> _Exercise aim_
Set down the whole listing verbatim.

> _Input data_
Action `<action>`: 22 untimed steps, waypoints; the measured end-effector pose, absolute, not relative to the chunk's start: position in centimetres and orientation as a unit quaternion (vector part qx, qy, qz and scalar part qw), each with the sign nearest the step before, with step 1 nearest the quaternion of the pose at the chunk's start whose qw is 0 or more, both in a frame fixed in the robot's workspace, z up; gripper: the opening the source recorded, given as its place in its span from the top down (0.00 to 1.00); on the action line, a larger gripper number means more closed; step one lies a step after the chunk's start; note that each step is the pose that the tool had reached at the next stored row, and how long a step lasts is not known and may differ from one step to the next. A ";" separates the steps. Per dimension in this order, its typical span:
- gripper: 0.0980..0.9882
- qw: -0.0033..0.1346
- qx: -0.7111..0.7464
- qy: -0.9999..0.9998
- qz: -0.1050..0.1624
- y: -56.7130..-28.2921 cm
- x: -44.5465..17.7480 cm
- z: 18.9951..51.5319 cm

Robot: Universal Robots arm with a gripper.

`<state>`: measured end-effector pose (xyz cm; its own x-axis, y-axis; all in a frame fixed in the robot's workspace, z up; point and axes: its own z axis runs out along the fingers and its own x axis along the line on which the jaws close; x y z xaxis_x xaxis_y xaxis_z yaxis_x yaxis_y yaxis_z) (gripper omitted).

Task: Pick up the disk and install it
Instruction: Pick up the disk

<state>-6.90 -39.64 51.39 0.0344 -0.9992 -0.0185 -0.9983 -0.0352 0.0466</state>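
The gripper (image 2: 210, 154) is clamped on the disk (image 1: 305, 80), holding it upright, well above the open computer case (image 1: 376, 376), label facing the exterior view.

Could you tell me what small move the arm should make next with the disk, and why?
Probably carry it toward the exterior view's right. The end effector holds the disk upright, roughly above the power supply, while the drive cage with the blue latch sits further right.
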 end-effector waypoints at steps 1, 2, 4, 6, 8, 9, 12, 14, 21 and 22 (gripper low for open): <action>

> _Exercise output_
Action `<action>`: 22 untimed steps, waypoints; the measured end-effector pose, absolute, not relative to the chunk's start: position in centimetres and orientation as a unit quaternion (vector part qx, qy, qz and scalar part qw), each with the sign nearest the step before, with step 1 nearest the quaternion of the pose at the chunk's start whose qw is 0 or more, both in a frame fixed in the robot's workspace, z up; gripper: the opening the source recorded, given as its place in its span from the top down (0.00 to 1.00); on the action line, a larger gripper number means more closed; step one lies a step after the chunk's start; note that each step is the pose that the tool had reached at the next stored row, and how long a step lasts is not known and may differ from one step to the next. A ";" separates the steps. Per dimension in this order, its typical span:
- gripper: 0.0980..0.9882
- qw: -0.0033..0.1346
- qx: -0.7111..0.7464
- qy: -0.9999..0.9998
- qz: -0.1050..0.1624
- y: -56.7130..-28.2921 cm
- x: -44.5465..17.7480 cm
- z: 18.9951..51.5319 cm

Robot: Universal Robots arm with a gripper.

`<state>`: measured end-effector pose (xyz cm; its own x-axis, y-axis; all in a frame fixed in the robot's workspace, z up; point and axes: its own z axis runs out along the fingers and its own x axis along the line on which the jaws close; x y z xaxis_x xaxis_y xaxis_z yaxis_x yaxis_y yaxis_z) (gripper omitted).

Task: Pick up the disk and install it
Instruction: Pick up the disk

<state>-6.90 -39.64 51.39 0.0344 -0.9992 -0.0185 -0.9983 -0.0352 0.0466</state>
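The gripper (image 2: 210, 154) is clamped on the disk (image 1: 305, 80), holding it upright, well above the open computer case (image 1: 376, 376), label facing the exterior view.

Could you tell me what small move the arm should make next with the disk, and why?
Probably carry it toward the exterior view's right. The end effector holds the disk upright, roughly above the power supply, while the drive cage with the blue latch sits further right.
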 end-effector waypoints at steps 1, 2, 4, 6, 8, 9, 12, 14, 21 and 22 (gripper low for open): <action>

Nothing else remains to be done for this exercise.